Arizona State University gets funding for cancer research center
Jun 26, 2018, 4:31 AM
PHOENIX – A new center at Arizona State University will be help researchers understand cancer in a new way.
ASU’s Biodesign Institute was awarded more than $8.5 million from the National Cancer Institute to establish the Arizona Cancer and Evolution Center.
As one of only 13 research institutions around the world selected for the National Cancer Institute’s Cancer Systems Biology Consortium, ASU will become a key hub for fighting the disease.
The center at ASU will be led by Carlo Maley, a professor in the School of Life Sciences.
“It turns out that cancer research is really a sub-discipline of evolutionists,” Maley said. “Surprising, but it’s true, that evolution is the theory of cancer.”
Maley explained that the cells in a tumor that are most successful are the ones that become the most dangerous.
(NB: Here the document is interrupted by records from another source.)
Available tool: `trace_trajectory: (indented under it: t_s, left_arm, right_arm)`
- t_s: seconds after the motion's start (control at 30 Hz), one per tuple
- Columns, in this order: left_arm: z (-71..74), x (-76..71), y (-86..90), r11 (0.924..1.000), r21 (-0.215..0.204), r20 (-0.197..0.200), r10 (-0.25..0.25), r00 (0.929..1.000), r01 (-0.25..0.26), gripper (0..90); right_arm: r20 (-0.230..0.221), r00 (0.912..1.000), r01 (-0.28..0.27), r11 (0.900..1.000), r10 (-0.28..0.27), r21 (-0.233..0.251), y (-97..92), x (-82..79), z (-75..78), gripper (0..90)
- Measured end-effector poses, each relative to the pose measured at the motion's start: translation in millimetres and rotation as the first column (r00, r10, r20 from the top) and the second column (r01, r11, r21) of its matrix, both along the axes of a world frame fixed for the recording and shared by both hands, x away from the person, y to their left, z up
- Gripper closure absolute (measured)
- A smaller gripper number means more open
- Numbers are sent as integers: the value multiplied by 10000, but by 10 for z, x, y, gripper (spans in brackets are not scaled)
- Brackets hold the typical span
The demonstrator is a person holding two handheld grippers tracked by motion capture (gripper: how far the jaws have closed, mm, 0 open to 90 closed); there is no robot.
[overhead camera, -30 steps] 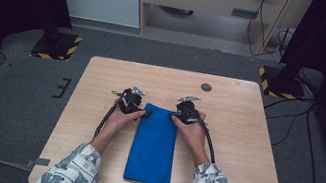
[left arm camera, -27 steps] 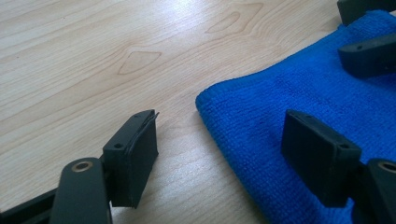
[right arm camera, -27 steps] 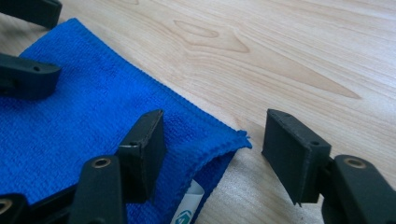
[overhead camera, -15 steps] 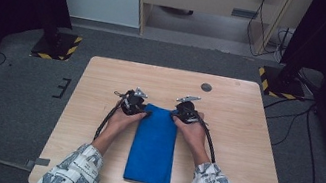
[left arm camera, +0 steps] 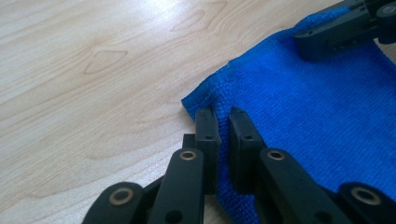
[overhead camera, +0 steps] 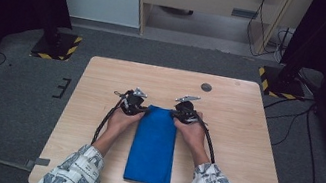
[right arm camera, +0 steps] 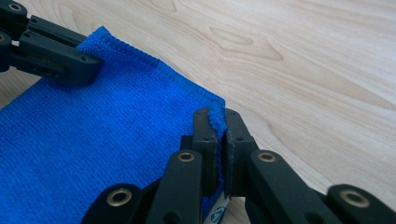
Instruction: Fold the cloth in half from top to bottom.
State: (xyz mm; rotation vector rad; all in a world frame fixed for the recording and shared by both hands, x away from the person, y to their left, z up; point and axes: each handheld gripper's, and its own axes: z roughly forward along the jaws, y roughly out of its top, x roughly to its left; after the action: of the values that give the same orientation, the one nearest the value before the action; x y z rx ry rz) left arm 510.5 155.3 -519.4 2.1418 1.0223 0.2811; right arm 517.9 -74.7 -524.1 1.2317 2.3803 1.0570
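Blue folded cloth (overhead camera: pixel 153 145) lies mid-table (overhead camera: pixel 244 136), its far corners pinched by the just-closed jaws of the left gripper (left arm camera: pixel 219 116) and right gripper (right arm camera: pixel 217 116). The left bite seems shallow; that corner could be lost when lifted.

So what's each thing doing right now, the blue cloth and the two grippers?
Blue cloth: folded into a long strip, flat on the wooden table.
Left gripper: just closed, pinching the cloth's far left corner.
Right gripper: just closed, pinching the far right corner.
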Motion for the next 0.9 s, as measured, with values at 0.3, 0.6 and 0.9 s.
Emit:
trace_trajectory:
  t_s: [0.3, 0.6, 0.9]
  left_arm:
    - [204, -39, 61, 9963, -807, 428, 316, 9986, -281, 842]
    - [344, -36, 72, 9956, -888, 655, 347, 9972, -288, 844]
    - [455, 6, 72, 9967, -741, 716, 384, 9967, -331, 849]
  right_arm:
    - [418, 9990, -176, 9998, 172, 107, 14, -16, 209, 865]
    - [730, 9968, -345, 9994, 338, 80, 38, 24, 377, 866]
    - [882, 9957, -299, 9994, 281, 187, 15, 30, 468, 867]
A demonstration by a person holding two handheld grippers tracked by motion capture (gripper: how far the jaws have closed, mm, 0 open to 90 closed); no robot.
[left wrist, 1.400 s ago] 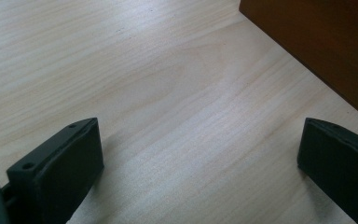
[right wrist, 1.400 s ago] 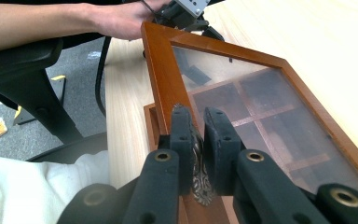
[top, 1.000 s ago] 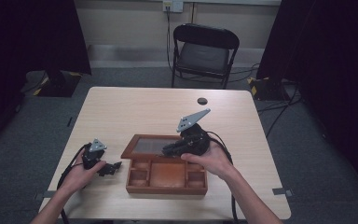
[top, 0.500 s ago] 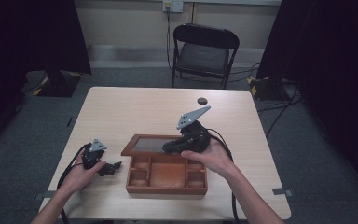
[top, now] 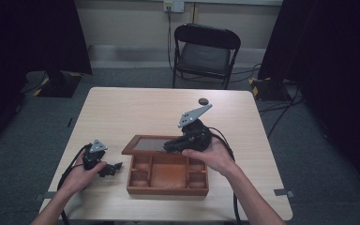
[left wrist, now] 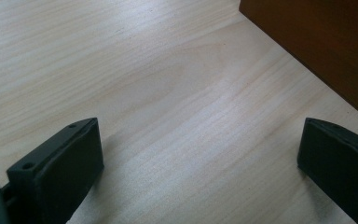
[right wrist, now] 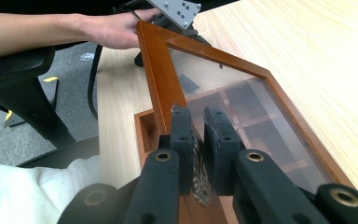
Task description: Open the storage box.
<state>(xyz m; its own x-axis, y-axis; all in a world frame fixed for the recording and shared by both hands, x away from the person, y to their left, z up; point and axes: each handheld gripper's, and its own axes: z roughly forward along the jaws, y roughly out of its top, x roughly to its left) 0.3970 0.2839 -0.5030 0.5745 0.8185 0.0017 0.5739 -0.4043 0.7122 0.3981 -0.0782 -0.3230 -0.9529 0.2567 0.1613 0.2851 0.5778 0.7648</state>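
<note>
The wooden box [top: 168,177] is sitting at the near middle of the table [top: 136,108]; its glass lid [right wrist: 242,107] is being held raised by the right gripper [right wrist: 198,135], clamped on the metal clasp [right wrist: 199,177]. The left gripper [left wrist: 200,154] is being rested wide apart beside the box.

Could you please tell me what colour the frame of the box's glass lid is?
Reddish-brown wooden lid frame, clearest in the right gripper view.
</note>
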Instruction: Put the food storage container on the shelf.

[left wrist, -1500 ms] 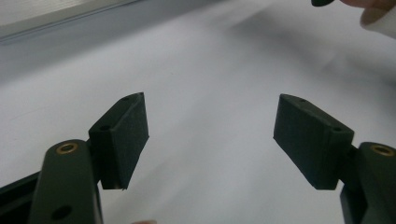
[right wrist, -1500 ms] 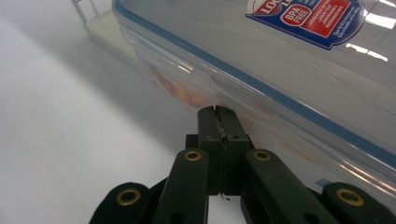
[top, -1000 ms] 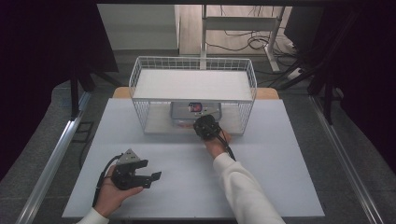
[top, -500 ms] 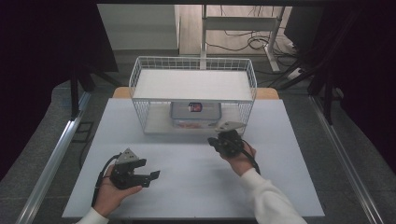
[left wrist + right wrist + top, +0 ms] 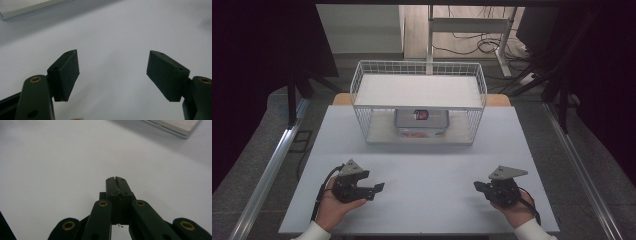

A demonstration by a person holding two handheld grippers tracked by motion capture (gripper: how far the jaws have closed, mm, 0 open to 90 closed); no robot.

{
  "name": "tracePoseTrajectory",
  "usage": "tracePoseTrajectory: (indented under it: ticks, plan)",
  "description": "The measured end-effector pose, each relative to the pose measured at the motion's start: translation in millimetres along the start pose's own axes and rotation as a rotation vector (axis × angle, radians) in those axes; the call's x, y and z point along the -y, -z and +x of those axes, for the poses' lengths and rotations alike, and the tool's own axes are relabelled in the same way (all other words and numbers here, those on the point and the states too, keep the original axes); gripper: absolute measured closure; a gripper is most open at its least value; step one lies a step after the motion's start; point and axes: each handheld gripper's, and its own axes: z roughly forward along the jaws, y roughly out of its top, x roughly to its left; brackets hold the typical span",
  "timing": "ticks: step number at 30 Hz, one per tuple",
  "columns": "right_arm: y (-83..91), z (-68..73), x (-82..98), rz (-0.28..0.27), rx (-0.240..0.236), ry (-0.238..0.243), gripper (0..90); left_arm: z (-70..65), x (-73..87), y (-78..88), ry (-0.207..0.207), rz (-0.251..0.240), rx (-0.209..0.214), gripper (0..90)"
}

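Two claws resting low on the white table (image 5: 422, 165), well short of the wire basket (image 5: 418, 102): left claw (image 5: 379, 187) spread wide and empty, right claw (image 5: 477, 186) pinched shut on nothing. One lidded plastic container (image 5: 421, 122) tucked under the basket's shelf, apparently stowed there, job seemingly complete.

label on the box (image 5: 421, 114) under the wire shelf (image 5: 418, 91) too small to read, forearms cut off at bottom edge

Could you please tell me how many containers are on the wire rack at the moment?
1. A clear lidded container sits on the lower shelf of the wire rack, near the middle. The upper shelf looks bare; nothing else shows behind it.
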Motion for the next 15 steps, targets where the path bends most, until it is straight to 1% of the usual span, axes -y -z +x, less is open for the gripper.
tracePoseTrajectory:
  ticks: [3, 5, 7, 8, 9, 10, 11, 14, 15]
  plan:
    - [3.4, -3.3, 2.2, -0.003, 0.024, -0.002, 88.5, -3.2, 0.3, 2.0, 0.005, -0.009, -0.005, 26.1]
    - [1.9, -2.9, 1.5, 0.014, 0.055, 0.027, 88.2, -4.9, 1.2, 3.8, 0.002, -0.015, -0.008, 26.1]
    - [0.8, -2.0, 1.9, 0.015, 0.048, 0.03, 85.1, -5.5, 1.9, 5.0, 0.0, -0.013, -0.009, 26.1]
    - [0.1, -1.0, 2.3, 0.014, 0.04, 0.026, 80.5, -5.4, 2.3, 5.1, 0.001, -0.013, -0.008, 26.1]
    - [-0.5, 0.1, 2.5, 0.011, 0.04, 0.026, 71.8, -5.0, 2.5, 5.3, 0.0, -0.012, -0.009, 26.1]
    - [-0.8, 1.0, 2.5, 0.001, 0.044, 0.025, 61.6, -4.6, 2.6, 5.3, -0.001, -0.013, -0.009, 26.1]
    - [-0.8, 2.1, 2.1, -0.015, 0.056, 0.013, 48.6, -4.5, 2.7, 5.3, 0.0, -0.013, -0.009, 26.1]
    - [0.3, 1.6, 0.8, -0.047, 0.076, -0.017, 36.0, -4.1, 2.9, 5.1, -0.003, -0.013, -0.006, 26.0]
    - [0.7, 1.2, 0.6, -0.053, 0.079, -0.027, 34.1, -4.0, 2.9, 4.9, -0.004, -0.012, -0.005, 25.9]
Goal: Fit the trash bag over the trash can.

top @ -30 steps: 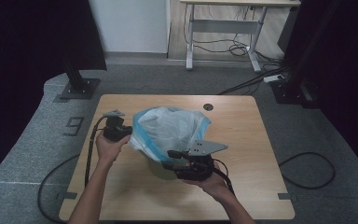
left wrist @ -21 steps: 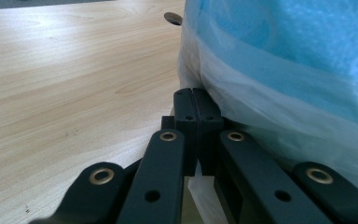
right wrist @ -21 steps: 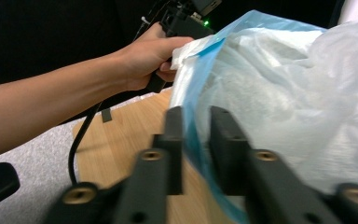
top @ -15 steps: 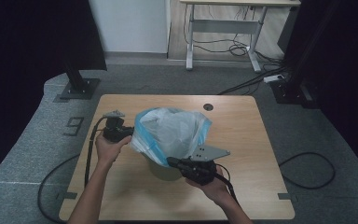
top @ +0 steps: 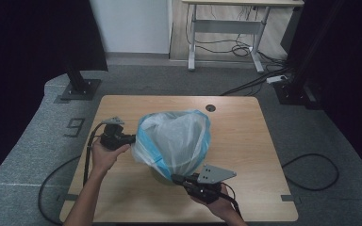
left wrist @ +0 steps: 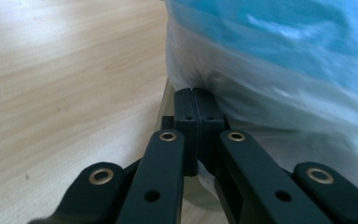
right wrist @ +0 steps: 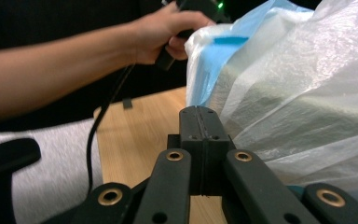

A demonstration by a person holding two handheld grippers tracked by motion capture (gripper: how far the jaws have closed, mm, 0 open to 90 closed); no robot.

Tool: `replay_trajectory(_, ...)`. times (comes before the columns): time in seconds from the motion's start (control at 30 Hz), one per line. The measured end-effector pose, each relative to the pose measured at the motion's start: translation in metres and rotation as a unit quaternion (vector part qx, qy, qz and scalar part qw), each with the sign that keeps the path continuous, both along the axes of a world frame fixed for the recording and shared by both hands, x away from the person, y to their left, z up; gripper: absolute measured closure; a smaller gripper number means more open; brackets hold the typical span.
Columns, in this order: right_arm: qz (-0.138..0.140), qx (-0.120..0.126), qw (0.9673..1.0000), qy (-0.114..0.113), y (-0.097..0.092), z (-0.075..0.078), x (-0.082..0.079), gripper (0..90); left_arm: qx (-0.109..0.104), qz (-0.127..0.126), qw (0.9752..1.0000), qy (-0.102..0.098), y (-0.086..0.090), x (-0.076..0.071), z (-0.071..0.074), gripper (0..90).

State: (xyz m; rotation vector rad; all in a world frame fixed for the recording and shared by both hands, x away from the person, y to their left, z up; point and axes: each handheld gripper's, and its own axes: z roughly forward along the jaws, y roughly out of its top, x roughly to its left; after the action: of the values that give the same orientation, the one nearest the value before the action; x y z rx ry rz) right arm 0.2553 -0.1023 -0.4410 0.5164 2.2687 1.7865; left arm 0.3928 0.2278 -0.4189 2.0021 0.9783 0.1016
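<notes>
Nearest you, your right claw [top: 181,179] sits at the near edge of the plastic bag [top: 174,141], its jaws pressed together; in the right gripper view the film runs beside them, and I cannot tell whether any of it is caught between them. The bag, white with a blue rim, stands at the middle of the bench [top: 245,141], draped over a small bin [top: 162,178] whose edge shows beneath its near side. To the left, your left claw [top: 131,140] is clenched at the bag's left flank; the left gripper view shows the jaws closed right against the film, apparently nipping a fold. In my judgement you are fitting or freeing the liner, so work both sides evenly and keep the film slack enough not to tear. Mind the left cable [top: 90,155] trailing off the near-left edge. Farther off, a round grommet hole [top: 210,108] marks the bench's far side; beyond it stands a white desk frame [top: 226,28] over loose floor cables.
</notes>
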Motion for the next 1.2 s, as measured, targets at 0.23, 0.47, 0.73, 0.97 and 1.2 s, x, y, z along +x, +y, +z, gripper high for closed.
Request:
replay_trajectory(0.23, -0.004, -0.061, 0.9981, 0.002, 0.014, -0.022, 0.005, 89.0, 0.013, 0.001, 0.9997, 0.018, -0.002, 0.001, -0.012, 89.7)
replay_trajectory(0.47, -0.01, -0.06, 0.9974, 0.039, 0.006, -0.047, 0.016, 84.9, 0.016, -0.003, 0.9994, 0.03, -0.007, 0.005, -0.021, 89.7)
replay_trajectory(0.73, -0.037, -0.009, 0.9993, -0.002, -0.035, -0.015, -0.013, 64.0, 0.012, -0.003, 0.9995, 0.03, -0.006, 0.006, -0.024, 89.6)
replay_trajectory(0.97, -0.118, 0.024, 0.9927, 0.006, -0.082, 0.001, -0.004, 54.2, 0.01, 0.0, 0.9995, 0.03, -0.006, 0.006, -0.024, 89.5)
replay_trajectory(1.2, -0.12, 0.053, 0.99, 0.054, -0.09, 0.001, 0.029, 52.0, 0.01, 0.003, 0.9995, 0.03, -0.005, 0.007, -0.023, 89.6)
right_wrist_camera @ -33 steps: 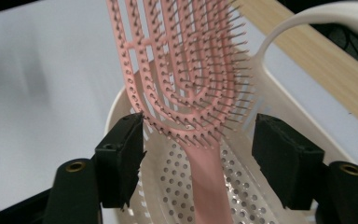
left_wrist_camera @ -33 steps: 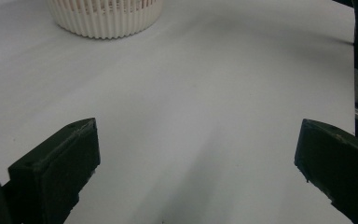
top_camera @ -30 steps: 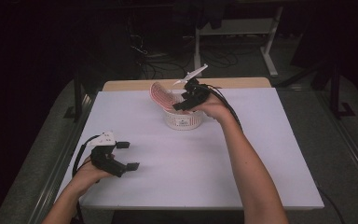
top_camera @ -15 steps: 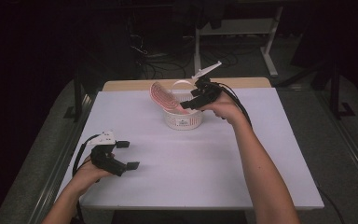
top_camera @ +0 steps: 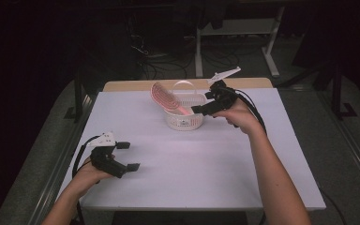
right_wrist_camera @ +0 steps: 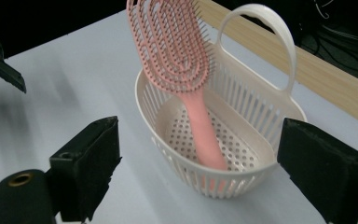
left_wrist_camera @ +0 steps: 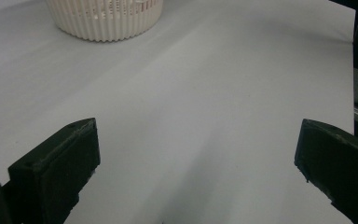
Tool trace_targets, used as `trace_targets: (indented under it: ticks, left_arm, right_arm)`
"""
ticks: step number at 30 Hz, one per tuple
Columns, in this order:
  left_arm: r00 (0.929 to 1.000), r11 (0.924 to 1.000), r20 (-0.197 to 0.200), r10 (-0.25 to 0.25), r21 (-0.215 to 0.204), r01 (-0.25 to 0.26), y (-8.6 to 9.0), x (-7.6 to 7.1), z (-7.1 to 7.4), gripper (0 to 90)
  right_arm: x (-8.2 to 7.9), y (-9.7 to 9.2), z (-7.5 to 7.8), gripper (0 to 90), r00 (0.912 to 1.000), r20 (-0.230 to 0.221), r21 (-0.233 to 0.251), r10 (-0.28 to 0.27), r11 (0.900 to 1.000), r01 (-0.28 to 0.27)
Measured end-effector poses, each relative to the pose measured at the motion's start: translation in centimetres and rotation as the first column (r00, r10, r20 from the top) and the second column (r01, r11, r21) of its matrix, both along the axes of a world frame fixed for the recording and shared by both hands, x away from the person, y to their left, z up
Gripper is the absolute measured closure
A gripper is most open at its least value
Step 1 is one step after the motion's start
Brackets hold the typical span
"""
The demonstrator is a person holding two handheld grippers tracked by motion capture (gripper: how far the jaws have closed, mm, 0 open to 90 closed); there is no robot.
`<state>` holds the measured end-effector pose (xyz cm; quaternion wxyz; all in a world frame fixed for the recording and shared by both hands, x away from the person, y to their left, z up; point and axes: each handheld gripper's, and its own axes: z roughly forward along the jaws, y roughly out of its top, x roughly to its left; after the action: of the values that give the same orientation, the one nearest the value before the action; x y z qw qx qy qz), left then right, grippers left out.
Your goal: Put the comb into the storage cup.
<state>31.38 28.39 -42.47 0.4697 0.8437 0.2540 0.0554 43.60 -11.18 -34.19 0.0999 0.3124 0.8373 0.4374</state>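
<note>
Pink hairbrush (right_wrist_camera: 182,65) stands tilted, handle down, in white basket (right_wrist_camera: 256,112)

1. One pink plastic hairbrush with an oval vented head (top_camera: 166,97), at upper centre of the high view.
2. One white slatted plastic basket with a loop handle (top_camera: 183,120), at upper centre of that view.
3. Two black hand-held claws: the left claw (top_camera: 130,156) at lower left of the high view, the right claw (top_camera: 201,102) at upper centre right.
4. One white-topped desk (top_camera: 206,173), across the middle of the high view.
5. Two forearms, entering from the bottom edge.
</note>
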Motion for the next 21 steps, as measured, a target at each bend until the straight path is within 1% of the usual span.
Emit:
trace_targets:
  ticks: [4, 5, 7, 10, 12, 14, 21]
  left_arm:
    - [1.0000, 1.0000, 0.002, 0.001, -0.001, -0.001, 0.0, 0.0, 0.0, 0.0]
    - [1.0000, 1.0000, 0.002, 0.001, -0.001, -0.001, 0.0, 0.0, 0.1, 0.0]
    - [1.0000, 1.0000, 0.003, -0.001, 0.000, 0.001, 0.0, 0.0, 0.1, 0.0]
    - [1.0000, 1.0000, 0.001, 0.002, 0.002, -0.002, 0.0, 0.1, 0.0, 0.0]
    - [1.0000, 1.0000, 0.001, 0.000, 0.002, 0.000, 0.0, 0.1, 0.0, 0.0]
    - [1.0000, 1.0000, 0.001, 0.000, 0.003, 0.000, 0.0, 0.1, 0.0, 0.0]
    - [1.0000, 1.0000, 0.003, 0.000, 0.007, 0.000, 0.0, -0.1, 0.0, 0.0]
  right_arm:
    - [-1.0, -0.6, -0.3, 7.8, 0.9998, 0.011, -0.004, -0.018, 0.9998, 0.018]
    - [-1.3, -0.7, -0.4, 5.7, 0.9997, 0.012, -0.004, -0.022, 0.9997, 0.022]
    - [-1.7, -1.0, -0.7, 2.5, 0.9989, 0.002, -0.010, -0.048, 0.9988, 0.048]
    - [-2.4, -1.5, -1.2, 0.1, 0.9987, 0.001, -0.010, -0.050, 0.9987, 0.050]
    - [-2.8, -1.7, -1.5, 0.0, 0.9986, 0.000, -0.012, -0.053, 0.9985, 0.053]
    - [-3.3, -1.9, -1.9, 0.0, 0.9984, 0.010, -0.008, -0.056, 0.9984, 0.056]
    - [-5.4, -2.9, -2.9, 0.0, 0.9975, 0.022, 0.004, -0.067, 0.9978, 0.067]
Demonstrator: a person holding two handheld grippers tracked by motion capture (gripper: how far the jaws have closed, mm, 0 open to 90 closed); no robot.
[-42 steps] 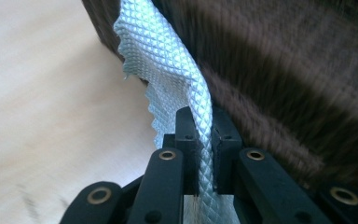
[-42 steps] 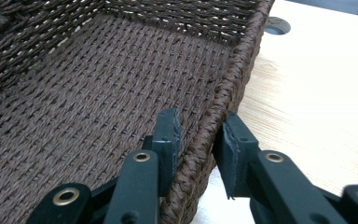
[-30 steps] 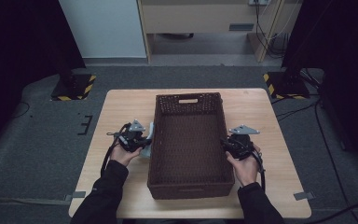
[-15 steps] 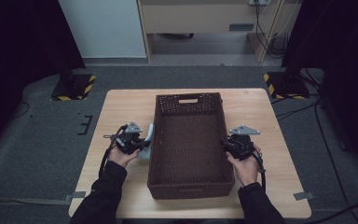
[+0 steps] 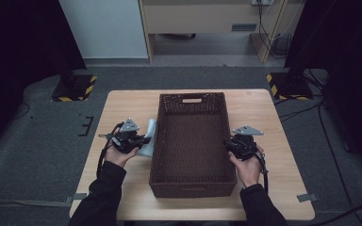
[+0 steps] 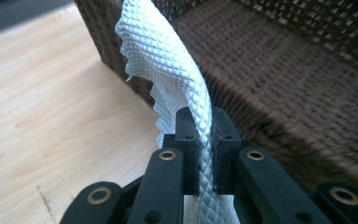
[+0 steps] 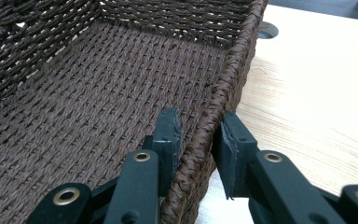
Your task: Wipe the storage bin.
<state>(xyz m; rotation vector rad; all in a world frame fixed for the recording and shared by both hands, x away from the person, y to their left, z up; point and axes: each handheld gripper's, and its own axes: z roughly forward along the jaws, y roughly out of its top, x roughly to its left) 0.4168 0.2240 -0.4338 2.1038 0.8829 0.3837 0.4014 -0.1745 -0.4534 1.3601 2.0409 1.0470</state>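
Jaws of the left gripper (image 6: 199,140) pinch a pale quilted cloth (image 6: 168,60) against the basket's (image 5: 191,141) left wall; right gripper (image 7: 196,140) straddles its right rim, seemingly clamped.

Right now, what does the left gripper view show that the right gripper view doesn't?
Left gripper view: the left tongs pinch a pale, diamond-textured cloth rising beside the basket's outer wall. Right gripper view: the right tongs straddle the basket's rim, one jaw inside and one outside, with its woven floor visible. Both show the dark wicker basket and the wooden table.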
“It’s the survival of the fittest down there,” he said. “And those mutants that are better at surviving and reproducing will spread through the tumors and eventually become malignant and maybe kill us in the end.”
Maley said evolution impacts cancer in a lot of ways, and understanding that is key to treating the disease.
“It tells about how cancer develops, and gives us ideas about how to prevent it,” he said. “But it also tells how it evades our therapies and how we might prevent that.”